_EXERCISE DIRECTIONS_
Please output exactly the part of the records below that opens with the line containing "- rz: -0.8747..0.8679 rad" and closes with the line containing "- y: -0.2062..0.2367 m", both lines included, and nothing else.

_STORED DATA_
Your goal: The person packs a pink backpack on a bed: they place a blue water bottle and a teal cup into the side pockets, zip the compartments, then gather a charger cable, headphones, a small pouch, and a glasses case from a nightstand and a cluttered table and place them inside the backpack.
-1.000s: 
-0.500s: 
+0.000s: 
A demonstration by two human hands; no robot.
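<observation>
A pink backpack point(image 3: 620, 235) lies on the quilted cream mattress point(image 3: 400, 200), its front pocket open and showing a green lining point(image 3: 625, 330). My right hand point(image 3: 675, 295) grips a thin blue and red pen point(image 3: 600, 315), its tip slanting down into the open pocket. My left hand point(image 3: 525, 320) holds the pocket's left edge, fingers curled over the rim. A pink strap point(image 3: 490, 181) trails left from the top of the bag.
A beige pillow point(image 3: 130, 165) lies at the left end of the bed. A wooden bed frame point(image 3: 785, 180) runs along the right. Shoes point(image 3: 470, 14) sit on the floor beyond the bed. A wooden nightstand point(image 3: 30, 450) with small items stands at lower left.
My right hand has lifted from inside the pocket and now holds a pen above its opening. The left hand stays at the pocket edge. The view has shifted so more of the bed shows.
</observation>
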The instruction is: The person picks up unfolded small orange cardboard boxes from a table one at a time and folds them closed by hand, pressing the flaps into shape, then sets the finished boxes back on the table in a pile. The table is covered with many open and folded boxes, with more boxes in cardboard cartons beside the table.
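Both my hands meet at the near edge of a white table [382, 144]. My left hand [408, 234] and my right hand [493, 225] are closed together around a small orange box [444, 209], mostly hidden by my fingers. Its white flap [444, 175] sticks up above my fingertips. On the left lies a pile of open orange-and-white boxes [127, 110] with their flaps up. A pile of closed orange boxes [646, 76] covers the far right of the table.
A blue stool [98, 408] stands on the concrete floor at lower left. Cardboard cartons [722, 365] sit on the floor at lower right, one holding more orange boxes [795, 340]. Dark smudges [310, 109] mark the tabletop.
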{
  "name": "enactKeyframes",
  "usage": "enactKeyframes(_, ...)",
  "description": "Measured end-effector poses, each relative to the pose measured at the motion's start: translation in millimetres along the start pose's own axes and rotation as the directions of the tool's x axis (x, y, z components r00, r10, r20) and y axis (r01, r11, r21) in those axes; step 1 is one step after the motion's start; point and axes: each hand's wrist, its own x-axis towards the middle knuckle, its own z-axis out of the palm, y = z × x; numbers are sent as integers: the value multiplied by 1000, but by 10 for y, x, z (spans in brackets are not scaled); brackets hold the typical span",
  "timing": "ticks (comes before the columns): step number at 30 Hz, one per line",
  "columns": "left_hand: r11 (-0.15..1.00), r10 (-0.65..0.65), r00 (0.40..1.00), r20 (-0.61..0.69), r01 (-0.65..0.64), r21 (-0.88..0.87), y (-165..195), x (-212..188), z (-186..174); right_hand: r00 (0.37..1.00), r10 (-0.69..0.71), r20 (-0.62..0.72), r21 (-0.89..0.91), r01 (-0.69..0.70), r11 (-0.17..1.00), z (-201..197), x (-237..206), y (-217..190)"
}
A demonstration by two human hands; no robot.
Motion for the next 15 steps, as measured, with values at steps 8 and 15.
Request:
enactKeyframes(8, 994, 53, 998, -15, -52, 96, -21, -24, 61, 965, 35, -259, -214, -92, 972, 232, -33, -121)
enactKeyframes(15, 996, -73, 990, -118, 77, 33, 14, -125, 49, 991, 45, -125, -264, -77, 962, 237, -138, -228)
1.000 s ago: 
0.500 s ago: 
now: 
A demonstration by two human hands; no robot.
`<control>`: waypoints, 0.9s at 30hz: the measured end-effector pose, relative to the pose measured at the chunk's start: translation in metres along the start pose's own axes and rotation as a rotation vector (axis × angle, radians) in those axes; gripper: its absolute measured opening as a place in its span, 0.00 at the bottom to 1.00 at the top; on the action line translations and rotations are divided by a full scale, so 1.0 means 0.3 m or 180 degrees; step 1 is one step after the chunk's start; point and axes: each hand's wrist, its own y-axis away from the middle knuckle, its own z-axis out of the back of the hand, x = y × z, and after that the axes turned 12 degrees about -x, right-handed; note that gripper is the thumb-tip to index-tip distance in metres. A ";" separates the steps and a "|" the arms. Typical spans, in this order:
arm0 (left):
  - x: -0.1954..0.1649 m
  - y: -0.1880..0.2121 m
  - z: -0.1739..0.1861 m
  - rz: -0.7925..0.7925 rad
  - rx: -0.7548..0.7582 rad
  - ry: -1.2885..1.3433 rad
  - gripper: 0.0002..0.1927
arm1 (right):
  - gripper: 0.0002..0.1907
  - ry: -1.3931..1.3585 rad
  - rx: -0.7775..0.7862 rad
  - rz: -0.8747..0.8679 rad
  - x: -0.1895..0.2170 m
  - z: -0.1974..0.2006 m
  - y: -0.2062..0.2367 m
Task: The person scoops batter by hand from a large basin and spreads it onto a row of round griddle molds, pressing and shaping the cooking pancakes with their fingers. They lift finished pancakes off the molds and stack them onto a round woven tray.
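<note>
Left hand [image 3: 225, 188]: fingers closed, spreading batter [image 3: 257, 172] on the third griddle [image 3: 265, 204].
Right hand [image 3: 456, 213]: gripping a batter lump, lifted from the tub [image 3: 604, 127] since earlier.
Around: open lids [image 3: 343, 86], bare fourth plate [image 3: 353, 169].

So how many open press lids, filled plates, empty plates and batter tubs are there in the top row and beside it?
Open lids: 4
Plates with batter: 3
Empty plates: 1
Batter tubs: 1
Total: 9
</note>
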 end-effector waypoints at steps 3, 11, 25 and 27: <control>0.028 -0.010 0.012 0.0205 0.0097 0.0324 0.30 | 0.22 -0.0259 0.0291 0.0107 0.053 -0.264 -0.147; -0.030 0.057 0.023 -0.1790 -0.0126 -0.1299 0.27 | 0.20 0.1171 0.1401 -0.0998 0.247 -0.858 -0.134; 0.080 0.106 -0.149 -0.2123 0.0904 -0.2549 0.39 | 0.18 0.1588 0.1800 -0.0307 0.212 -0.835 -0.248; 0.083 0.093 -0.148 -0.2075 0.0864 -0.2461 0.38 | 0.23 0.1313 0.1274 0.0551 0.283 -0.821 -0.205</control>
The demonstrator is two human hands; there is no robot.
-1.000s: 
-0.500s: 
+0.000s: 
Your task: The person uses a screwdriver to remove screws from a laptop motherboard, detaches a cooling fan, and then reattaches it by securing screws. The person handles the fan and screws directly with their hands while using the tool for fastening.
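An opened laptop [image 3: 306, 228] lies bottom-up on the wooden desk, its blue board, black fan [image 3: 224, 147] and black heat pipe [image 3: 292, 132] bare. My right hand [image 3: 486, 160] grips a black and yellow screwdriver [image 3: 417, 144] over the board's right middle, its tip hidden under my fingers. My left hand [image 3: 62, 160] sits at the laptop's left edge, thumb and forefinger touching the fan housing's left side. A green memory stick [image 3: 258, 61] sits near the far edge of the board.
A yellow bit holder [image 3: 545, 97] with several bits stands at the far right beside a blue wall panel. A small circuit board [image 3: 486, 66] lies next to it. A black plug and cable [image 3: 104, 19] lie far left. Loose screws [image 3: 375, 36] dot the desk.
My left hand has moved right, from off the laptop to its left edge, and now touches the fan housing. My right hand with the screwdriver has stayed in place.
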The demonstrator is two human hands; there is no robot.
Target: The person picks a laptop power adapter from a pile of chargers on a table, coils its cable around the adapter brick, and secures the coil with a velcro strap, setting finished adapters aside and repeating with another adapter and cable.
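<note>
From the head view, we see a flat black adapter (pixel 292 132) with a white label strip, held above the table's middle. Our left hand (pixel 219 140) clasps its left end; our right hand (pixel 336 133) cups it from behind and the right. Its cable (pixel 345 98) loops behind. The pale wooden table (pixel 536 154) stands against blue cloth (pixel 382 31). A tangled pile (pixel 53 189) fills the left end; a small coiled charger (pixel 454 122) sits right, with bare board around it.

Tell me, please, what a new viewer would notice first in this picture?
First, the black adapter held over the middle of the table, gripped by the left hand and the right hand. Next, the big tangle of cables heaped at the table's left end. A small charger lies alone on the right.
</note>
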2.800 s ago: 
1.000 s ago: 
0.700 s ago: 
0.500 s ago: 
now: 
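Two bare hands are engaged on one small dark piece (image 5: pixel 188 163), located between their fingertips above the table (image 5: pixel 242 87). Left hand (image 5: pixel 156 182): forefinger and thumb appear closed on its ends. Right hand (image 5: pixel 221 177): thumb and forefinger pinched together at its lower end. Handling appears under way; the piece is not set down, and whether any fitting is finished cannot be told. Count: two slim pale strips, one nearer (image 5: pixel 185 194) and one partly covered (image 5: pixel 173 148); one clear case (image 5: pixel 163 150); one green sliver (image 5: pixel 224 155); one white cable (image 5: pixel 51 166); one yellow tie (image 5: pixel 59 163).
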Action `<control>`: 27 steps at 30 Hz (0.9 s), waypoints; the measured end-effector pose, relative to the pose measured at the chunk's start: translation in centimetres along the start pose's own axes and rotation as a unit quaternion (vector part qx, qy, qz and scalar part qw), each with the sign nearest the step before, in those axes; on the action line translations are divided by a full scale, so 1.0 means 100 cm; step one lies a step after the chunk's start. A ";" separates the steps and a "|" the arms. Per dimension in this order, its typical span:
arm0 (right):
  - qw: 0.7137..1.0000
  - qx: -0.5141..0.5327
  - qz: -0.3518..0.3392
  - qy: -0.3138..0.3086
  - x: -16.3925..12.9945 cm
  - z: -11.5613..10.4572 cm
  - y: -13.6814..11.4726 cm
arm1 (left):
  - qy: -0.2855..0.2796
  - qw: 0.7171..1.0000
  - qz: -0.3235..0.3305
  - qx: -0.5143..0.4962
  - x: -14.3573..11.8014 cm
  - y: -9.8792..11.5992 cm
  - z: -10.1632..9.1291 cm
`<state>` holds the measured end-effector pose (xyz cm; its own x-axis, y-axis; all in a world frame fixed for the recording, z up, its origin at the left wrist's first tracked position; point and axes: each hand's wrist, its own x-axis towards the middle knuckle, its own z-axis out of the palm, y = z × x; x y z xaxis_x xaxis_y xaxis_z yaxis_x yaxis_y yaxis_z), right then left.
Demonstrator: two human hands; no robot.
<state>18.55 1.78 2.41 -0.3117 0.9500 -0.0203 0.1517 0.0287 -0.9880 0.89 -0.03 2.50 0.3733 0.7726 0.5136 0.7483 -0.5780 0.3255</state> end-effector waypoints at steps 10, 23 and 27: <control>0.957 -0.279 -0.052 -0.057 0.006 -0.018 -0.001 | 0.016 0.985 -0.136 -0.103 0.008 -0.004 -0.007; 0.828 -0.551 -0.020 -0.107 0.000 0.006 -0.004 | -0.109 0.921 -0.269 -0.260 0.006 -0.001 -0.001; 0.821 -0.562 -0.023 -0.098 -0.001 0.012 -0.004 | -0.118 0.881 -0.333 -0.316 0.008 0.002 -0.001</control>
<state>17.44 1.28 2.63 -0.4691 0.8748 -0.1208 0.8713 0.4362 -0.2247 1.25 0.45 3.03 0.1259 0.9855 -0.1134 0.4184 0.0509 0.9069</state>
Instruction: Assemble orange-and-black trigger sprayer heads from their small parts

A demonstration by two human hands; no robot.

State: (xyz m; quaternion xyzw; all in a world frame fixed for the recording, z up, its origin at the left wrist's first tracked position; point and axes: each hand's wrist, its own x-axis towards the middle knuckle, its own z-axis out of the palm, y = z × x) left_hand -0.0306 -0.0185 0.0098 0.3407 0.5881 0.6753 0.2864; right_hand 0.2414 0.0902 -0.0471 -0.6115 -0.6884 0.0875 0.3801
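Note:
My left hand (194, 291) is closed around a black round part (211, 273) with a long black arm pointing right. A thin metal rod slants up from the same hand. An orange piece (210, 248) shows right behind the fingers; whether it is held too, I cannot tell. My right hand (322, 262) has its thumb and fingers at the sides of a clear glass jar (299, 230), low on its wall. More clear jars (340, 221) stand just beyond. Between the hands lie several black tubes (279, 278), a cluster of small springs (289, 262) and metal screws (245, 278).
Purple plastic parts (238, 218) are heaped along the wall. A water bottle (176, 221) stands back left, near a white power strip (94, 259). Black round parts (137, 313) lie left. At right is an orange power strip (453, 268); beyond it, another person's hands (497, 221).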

_ANSWER FOR THIS EXERCISE_
  - rz: -0.8747..0.8679 rad
  - x: -0.1895..0.2170 m
  - z: -0.1974..0.2006 m
  - y: -0.2062..0.2367 m

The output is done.